His grip tightened on the blade. "It's early."
"Things don't wait anymore."
Silence returned. Somewhere above, boots thudded against iron grates. A scream came and went. Neither flinched.
"Lyra wants to go up," Hatim said after a long time.
"She always has."
"She wants me to come."
Maldri didn't answer. She wiped her hands, stood, and limped to the hearth. Her knees cracked with the effort, but her presence filled the room even more fully when she stood—like stone waking.
"I once thought I'd leave too," she said, ladling out a portion for herself. "Before the Sinks had its hooks in me. Before I knew what breath was worth down here."
Hatim watched the fire twist in the reflection of her eyes.
"Then why didn't you?"
She blew on her spoon, then sipped. "Because someone had to stay."
The flame snapped. A log split with a hiss.
The door groaned again, and Lyra stepped in, arms full of wrapped herbs and a satchel of gleaming bone fragments. Her cheeks were flushed, her braid frayed, and her eyes danced when they caught Hatim's.
"Told you he'd still be stirring soup," she said.
"You're late," Hatim said, smiling before he could stop it.
"Blame the Veil-Wasps. Nest moved closer to the Brine Tunnel. Took me half a bell just to get around."
She dropped the herbs on the table and leaned against the wall beside him. For a moment, their shoulders touched. He didn't move.
Maldri eyed them both. "Gloom-Lichen's blooming. I'll need two sets of hands tomorrow. The forest won't wait."
Lyra's smile faded, but she nodded. "I'll prep the balm tonight."

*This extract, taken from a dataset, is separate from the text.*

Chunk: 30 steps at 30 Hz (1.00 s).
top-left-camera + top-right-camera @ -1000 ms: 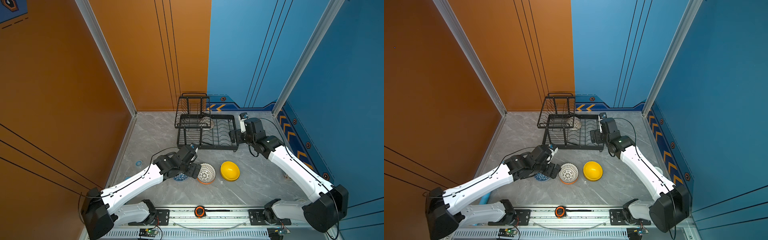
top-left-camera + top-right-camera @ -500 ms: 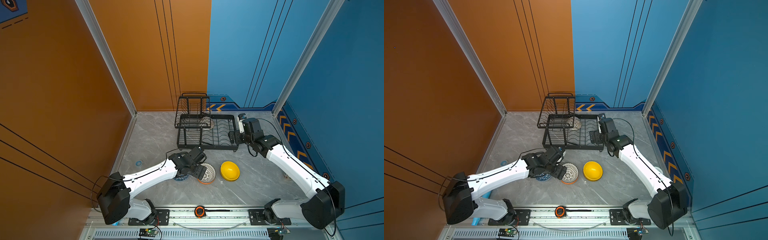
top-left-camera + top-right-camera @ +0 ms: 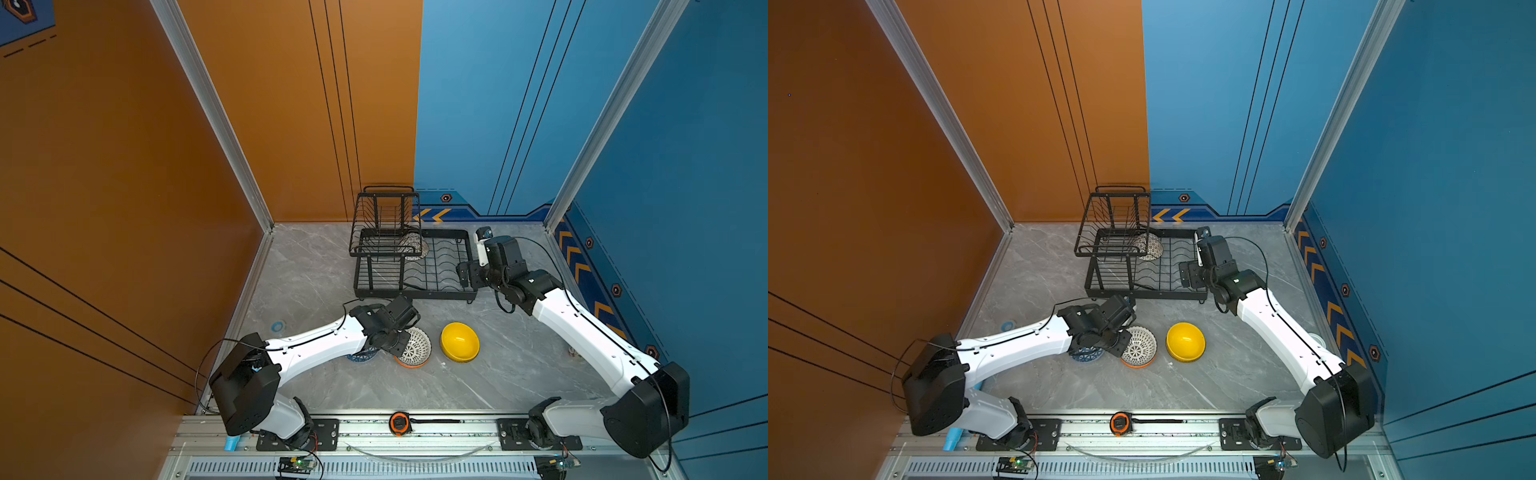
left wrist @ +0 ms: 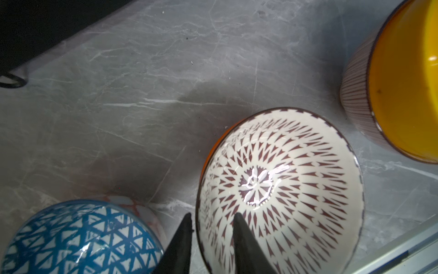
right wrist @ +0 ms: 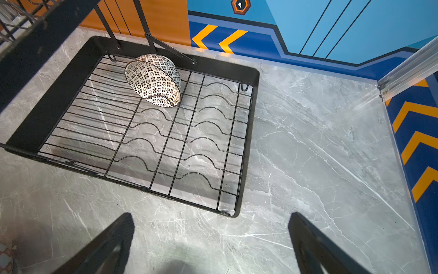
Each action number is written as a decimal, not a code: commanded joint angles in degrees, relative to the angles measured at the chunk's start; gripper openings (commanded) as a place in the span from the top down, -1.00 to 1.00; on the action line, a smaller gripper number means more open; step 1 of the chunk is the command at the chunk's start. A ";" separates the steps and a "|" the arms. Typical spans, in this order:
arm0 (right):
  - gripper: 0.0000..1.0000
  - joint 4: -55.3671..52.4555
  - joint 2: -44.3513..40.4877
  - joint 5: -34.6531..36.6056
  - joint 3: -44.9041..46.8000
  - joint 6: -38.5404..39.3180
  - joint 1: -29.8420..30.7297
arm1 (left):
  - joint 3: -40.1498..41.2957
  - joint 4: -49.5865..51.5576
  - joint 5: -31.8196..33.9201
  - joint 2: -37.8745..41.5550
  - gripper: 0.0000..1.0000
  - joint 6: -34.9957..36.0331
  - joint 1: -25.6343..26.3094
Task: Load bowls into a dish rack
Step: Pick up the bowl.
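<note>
The patterned bowl (image 4: 279, 189), nested in an orange bowl (image 4: 209, 154) on the tabletop (image 4: 142, 95), is straddled at its rim by the nearly closed left tool (image 4: 214, 239); whether it is pinched cannot be told.

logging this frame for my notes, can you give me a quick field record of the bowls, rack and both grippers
in rack: one floral bowl, tilted on its side in the dish rack lower tray
on table: arrow-pattern bowl nested in orange bowl; yellow bowl nested in striped bowl; blue triangle bowl beside them
left gripper: one finger inside, one outside the arrow-pattern bowl's rim; grip unclear
right gripper: open, empty, hovers by the rack's end
left to load: five
</note>
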<state>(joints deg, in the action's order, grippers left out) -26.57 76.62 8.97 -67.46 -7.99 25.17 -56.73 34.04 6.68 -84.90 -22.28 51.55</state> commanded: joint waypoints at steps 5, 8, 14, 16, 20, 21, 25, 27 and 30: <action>-1.00 -0.86 0.05 -0.30 -1.03 -0.31 0.23 | -1.73 0.72 1.88 -1.88 0.59 -0.30 0.66; -1.00 -0.85 -0.19 -0.34 -0.84 -0.27 0.23 | -1.89 0.72 2.09 -2.39 0.63 -0.29 0.65; -1.00 -0.68 -0.86 -0.30 -0.19 -0.01 0.19 | -1.89 0.76 2.63 -2.99 0.81 -0.13 0.56; -1.00 -0.61 -0.95 -0.22 -0.05 0.08 0.14 | -3.81 0.86 2.76 -2.98 0.88 -0.05 0.50; -1.00 -0.59 -1.16 -0.14 0.19 0.10 0.15 | -4.34 1.37 3.24 -2.72 1.00 0.05 0.42; -1.00 -0.59 -1.22 -0.10 0.38 0.14 0.14 | -4.52 1.57 3.34 -2.66 1.00 0.12 0.35; -1.00 -0.59 -1.67 -0.12 0.63 0.24 -0.02 | -5.04 2.43 4.27 -1.96 1.00 0.57 -0.02; -1.00 -0.59 -1.81 -0.29 0.58 0.27 0.01 | -5.31 2.82 4.84 -1.35 1.00 0.88 -0.25; -1.00 -0.59 -2.21 -0.72 0.83 0.25 -0.03 | -6.00 3.21 4.57 0.00 1.00 1.96 -0.45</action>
<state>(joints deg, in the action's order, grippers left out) -26.57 76.16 8.97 -67.44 -7.92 25.17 -60.12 36.14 9.85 -87.18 -21.80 51.42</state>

"Use the old recipe," Maldri said. "We'll need the thick stuff."
As the hearth dimmed and the stew thickened, Hatim looked at Lyra. Her fingers were already stained green again, her mouth moving silently as she recited ingredient ratios. Lyra hadn't changed. Still too sharp, too loud, like a spark in wet wood. Part of him—deep, stupid—was glad she hadn't left.
He caught her glancing toward the rafters—toward the place where the smoke slipped through a slit and vanished toward the sky.
She was dreaming again.
He didn't know if he would follow her. Not yet.
But the forest waited. And the lichen only bloomed once.